(TASK STATEMENT) Would you output the whole of the data exactly?

(Records from a collection)
┌────────
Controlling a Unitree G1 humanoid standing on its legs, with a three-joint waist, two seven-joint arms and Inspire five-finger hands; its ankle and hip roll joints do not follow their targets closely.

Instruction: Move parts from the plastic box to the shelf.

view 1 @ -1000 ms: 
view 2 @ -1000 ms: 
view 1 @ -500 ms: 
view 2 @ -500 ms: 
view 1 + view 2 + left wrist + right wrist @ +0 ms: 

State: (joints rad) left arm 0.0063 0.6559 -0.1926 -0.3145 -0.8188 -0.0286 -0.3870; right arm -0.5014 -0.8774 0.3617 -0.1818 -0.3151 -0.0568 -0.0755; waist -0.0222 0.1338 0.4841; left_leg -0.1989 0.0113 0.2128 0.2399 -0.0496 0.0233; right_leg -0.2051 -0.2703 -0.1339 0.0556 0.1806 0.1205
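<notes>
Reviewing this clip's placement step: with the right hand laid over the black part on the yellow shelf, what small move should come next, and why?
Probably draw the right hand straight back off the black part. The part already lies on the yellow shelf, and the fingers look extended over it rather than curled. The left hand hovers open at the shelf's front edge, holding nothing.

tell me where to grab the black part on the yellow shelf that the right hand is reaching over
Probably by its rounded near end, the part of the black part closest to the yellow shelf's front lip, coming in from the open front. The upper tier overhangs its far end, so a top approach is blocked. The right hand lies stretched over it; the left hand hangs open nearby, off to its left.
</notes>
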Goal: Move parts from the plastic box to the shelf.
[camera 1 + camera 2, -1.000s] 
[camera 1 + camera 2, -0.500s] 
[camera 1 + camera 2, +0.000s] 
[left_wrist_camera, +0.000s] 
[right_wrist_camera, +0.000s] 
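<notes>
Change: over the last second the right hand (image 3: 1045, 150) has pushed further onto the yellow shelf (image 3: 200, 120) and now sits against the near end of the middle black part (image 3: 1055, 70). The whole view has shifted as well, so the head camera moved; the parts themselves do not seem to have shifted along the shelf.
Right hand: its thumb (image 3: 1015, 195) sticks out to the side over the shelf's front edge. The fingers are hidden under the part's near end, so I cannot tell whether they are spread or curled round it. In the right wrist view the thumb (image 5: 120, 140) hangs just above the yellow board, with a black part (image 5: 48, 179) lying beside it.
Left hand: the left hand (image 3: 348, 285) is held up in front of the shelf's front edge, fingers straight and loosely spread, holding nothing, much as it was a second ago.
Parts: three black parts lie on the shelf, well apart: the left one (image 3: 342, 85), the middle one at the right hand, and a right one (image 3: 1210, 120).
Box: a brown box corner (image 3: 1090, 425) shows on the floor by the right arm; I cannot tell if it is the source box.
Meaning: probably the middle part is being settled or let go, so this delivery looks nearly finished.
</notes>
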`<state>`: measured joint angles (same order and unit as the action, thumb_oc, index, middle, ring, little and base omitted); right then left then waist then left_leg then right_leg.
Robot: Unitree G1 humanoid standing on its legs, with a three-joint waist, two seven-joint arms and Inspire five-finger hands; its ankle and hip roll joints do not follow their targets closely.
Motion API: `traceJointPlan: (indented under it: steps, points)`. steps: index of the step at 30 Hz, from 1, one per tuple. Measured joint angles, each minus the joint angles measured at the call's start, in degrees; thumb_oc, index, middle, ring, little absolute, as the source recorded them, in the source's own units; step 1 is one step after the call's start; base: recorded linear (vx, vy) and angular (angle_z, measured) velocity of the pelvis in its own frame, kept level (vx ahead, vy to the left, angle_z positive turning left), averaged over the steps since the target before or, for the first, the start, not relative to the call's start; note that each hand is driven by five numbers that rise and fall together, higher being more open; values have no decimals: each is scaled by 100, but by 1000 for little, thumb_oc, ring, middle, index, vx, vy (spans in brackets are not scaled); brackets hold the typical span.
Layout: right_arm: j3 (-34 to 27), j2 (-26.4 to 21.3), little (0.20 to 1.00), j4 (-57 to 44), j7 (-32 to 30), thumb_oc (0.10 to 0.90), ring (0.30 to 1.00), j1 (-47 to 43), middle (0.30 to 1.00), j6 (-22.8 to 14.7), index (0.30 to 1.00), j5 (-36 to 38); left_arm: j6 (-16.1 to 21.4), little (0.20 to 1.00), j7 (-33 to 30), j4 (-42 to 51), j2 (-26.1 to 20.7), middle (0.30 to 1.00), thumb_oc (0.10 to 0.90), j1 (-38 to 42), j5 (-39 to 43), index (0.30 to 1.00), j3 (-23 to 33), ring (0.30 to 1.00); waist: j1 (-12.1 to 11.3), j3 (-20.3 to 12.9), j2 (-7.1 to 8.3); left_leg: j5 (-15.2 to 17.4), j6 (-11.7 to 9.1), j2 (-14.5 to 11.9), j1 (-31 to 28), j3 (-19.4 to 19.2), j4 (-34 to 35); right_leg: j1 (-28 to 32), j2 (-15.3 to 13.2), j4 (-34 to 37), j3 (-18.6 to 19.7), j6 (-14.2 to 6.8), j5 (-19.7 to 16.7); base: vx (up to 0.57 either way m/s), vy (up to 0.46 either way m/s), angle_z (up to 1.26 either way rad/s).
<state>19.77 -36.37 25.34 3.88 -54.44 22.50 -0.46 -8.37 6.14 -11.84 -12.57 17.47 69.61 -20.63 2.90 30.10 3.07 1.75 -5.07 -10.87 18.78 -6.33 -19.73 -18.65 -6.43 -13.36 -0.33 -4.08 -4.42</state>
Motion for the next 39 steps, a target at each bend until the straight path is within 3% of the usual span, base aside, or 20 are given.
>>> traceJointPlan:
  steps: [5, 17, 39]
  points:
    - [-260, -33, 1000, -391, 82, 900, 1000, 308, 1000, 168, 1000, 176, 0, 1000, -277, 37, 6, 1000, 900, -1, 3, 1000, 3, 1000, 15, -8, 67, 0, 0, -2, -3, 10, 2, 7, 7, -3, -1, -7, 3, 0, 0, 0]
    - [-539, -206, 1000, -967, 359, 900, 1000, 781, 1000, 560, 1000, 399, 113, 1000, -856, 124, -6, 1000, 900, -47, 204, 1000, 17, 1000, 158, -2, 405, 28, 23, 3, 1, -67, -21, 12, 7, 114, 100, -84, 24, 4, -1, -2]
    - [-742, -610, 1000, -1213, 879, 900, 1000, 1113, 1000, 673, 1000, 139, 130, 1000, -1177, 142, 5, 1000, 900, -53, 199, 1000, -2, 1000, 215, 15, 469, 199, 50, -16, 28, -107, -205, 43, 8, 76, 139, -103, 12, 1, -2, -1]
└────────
(RESPONSE BELOW)
Controlling a Unitree G1 humanoid standing on its legs, with a three-joint waist, two seven-joint arms and Inspire five-finger hands; its ankle and hip roll joints do not follow their targets closely.

Instruction: Move parts from the plastic box to the shelf.

view 1 @ -1000 ms: 
view 2 @ -1000 ms: 
view 1 @ -500 ms: 
view 2 @ -500 ms: 
view 1 + view 2 + left wrist + right wrist @ +0 ms: 

State: (joints rad) left arm 0.0063 0.6559 -0.1926 -0.3145 -0.8188 -0.0286 -0.3870; right arm -0.5014 -0.8774 0.3617 -0.1818 -0.3151 -0.0568 -0.0755; waist -0.0222 0.1338 0.4841; left_leg -0.1989 0.0113 0.2128 0.2399 -0.0496 0.0233; right_leg -0.2051 -0.2703 -0.1339 0.0556 0.1806 0.1205
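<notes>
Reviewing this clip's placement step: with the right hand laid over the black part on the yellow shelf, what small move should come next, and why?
Probably draw the right hand straight back off the black part. The part already lies on the yellow shelf, and the fingers look extended over it rather than curled. The left hand hovers open at the shelf's front edge, holding nothing.

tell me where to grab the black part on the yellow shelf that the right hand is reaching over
Probably by its rounded near end, the part of the black part closest to the yellow shelf's front lip, coming in from the open front. The upper tier overhangs its far end, so a top approach is blocked. The right hand lies stretched over it; the left hand hangs open nearby, off to its left.
</notes>
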Goal: Move parts from the plastic box to the shelf.
[camera 1 + camera 2, -1.000s] 
[camera 1 + camera 2, -0.500s] 
[camera 1 + camera 2, +0.000s] 
[left_wrist_camera, +0.000s] 
[right_wrist_camera, +0.000s] 
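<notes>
Change: over the last second the right hand (image 3: 1045, 150) has pushed further onto the yellow shelf (image 3: 200, 120) and now sits against the near end of the middle black part (image 3: 1055, 70). The whole view has shifted as well, so the head camera moved; the parts themselves do not seem to have shifted along the shelf.
Right hand: its thumb (image 3: 1015, 195) sticks out to the side over the shelf's front edge. The fingers are hidden under the part's near end, so I cannot tell whether they are spread or curled round it. In the right wrist view the thumb (image 5: 120, 140) hangs just above the yellow board, with a black part (image 5: 48, 179) lying beside it.
Left hand: the left hand (image 3: 348, 285) is held up in front of the shelf's front edge, fingers straight and loosely spread, holding nothing, much as it was a second ago.
Parts: three black parts lie on the shelf, well apart: the left one (image 3: 342, 85), the middle one at the right hand, and a right one (image 3: 1210, 120).
Box: a brown box corner (image 3: 1090, 425) shows on the floor by the right arm; I cannot tell if it is the source box.
Meaning: probably the middle part is being settled or let go, so this delivery looks nearly finished.
</notes>
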`<state>`: measured joint angles (same order and unit as the action, thumb_oc, index, middle, ring, little and base omitted); right then left then waist then left_leg then right_leg.
Robot: Unitree G1 humanoid standing on its legs, with a three-joint waist, two seven-joint arms and Inspire five-finger hands; its ankle and hip roll joints do not follow their targets closely.
Motion API: `traceJointPlan: (indented under it: steps, points)`. steps: index of the step at 30 Hz, from 1, one per tuple. Measured joint angles, each minus the joint angles measured at the call's start, in degrees; thumb_oc, index, middle, ring, little absolute, as the source recorded them, in the source's own units; step 1 is one step after the call's start; base: recorded linear (vx, vy) and angular (angle_z, measured) velocity of the pelvis in its own frame, kept level (vx ahead, vy to the left, angle_z positive turning left), averaged over the steps since the target before or, for the first, the start, not relative to the call's start; note that each hand is driven by five numbers that rise and fall together, higher being more open; values have no decimals: each is scaled by 100, but by 1000 for little, thumb_oc, ring, middle, index, vx, vy (spans in brackets are not scaled); brackets hold the typical span.
Layout: right_arm: j3 (-34 to 27), j2 (-26.4 to 21.3), little (0.20 to 1.00), j4 (-57 to 44), j7 (-32 to 30), thumb_oc (0.10 to 0.90), ring (0.30 to 1.00), j1 (-47 to 43), middle (0.30 to 1.00), j6 (-22.8 to 14.7), index (0.30 to 1.00), j5 (-36 to 38); left_arm: j6 (-16.1 to 21.4), little (0.20 to 1.00), j7 (-33 to 30), j4 (-42 to 51), j2 (-26.1 to 20.7), middle (0.30 to 1.00), thumb_oc (0.10 to 0.90), j1 (-38 to 42), j5 (-39 to 43), index (0.30 to 1.00), j3 (-23 to 33), ring (0.30 to 1.00); waist: j1 (-12.1 to 11.3), j3 (-20.3 to 12.9), j2 (-7.1 to 8.3); left_leg: j5 (-15.2 to 17.4), j6 (-11.7 to 9.1), j2 (-14.5 to 11.9), j1 (-31 to 28), j3 (-19.4 to 19.2), j4 (-34 to 35); right_leg: j1 (-28 to 32), j2 (-15.3 to 13.2), j4 (-34 to 37), j3 (-18.6 to 19.7), j6 (-14.2 to 6.8), j5 (-19.7 to 16.7); base: vx (up to 0.57 either way m/s), vy (up to 0.46 either way m/s), angle_z (up to 1.26 either way rad/s).
<state>19.77 -36.37 25.34 3.88 -54.44 22.50 -0.46 -8.37 6.14 -11.84 -12.57 17.47 69.61 -20.63 2.90 30.10 3.07 1.75 -5.07 -10.87 18.78 -6.33 -19.73 -18.65 -6.43 -13.36 -0.33 -4.08 -4.42</state>
Motion for the next 39 steps, a target at each bend until the straight path is within 3% of the usual span, base aside, or 20 are given.
>>> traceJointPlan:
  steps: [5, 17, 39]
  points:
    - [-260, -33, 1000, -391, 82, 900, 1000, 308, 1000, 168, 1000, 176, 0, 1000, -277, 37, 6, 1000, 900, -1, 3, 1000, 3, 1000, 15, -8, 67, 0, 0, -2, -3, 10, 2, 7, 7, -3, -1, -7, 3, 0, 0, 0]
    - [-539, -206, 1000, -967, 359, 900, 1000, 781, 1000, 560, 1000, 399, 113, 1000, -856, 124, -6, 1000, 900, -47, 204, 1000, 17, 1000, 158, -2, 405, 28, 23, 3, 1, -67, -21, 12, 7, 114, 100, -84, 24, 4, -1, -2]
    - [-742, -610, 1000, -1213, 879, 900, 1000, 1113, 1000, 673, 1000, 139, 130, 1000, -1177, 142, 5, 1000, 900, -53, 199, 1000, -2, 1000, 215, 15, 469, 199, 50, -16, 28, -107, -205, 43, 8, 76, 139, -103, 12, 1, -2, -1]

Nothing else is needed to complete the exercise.